Elevated liver function tests in a patient on palbociclib and fulvestrant

These trials also monitored the number of AEs as secondary aims. The most commonly reported AEs in the PALOMA trials for those patients in the palbociclib group were hematologic, with neutropenia being the most common, followed by leukopenia, anemia, and thrombocytopenia. The most common nonhematologic AEs reported in the palbociclib-fulvestrant group were fatigue, nausea, and headache. Elevated liver function tests were a rare but reported AE in 7.2% of the palbociclib-treated patients in the PALOMA-1 study.⁷ In the PALOMA-2 study, ALT and AST elevations were reported as AEs (all grades) in 9.9% and 9.7% of palbociclib-treated patients, respectively.⁵ In the PALOMA-3 study, there was 1 fatal serious AE of hepatic failure with grade 5 disease progression in the palbociclib group; however, the patient’s medical history included progressive liver metastasis and disease progression.⁶ A pooled safety analysis conducted across all PALOMA studies demonstrated that grade 3/4 AST and ALT elevations occurred in 3.3% and 2.3% of palbociclib-treated patients, respectively, again highlighting a reported but rare occurrence.⁸

The patient described in the present case report started on combination fulvestrant and palbociclib after her disease showed progression on letrozole. She developed an increase in transaminases after completing 3 cycles of palbociclib. Liver function tests increased nearly 12 weeks after beginning her first cycle of the CDK 4/6 inhibitor. Staging scans of the patient demonstrated fatty liver. It is not known if her fatty liver contributed to her transminitis; however, her baseline labs showed normal liver function tests, and they did not increase until after therapy with fulvestrant–palbociclib was started. It might have been that her fatty liver caused her to be at higher risk of transaminitis with administration of palbociclib, although we cannot be certain. Her lab results remained normal while she was on fulvestrant alone, and the liver function test results increased only after palbociclib was started, making this drug the more likely culprit.

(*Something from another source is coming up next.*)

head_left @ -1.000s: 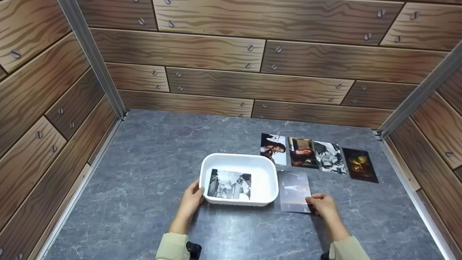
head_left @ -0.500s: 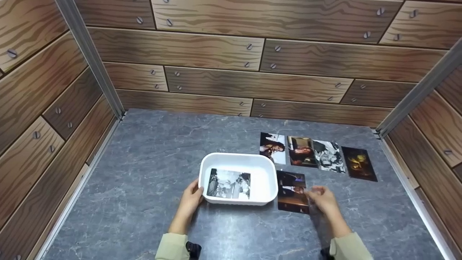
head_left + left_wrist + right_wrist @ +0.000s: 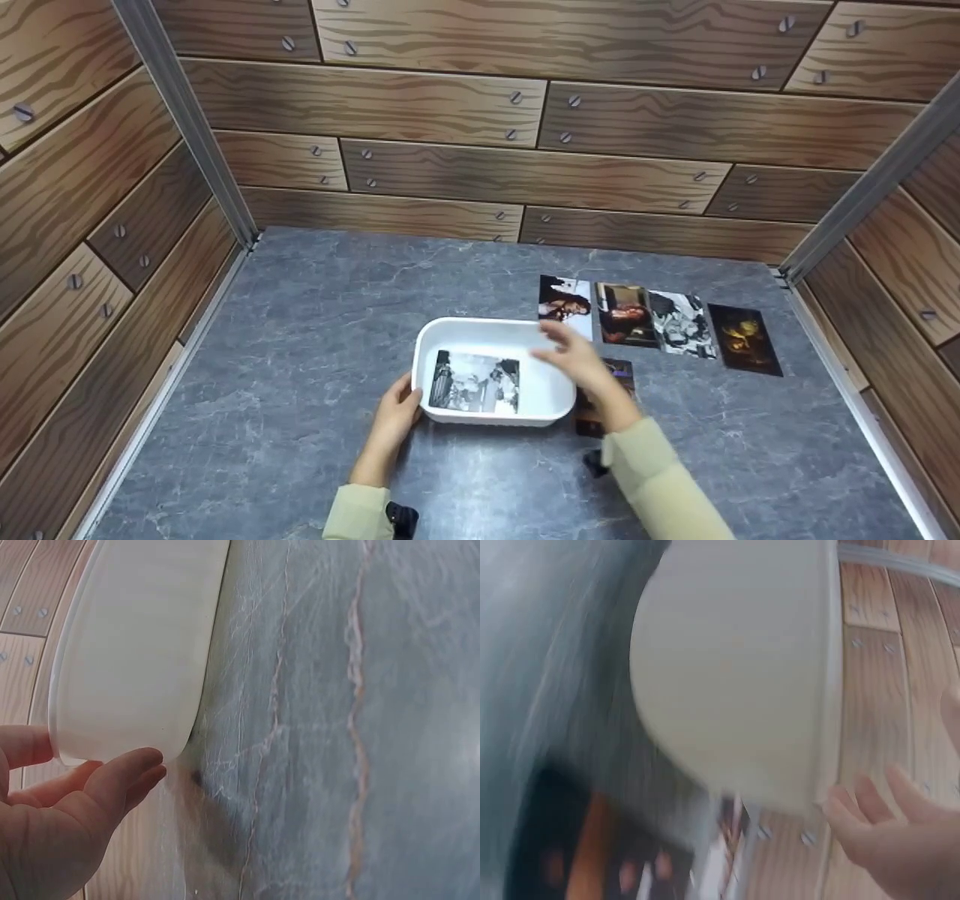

Both events of increased liver enzymes occurred within a week of the last palbociclib dose; however, we note that hepatotoxicity developed at a faster rate when the patient was rechallenged with palbociclib at a lower dose, with elevated liver function tests increasing 1 week after restarting treatment as opposed to the first episode that occurred after 3 cycles of the palbociclib. After discontinuation of the medication, liver function tests again normalized, suggesting that palbociclib was most likely the causative agent. In addition, the degree of elevated liver enzymes was less severe on re-exposure at the lower dose of 100 mg, which raises the possibility that there could be a dose-dependent association between palbociclib and hepatotoxicity. There have been few case reports of increased liver enzymes associated with palbociclib, and it is only recently that this association has been more recognized. A meta-analysis by Zaw and colleagues has demonstrated that CDK 4/6 inhibitor–based regimens are associated with a higher risk of elevated AST and ALT; however, their relation with dose dependence was not described. In particular, they found that CDK 4/6 inhibitors increased the risk of high-grade, elevated ALT with a relative risk of 4.33 (95% confidence interval, 2.15-8.71; P < .0001). The meta-analysis also included other CDK 4/6 inhibitors such as abemaciclib and ribociclib, which have been more commonly associated with liver toxicity than palbociclib has.⁹ Our case report highlights the specific association between palbociclib and elevated liver enzymes.

In conclusion, this case report illustrates that our patient’s elevated liver enzymes were likely related to palbociclib. This is further supported by the fact that this AE occurred twice, both times after palbociclib exposure. In each instance, liver enzymes normalized after discontinuation of palbociclib. One cannot entirely rule out that fulvestrant might have been the culprit medication, but the patient’s normal hepatic panel for several months after starting fulvestrant suggests that is less likely. This case report is indicative of an uncommon complication in the treatment of metastatic breast cancer, one that is starting to gain more recognition, and we must think of palbociclib as a possible cause of drug-induced liver injury when targeted CDK 4/6–based regimens are used.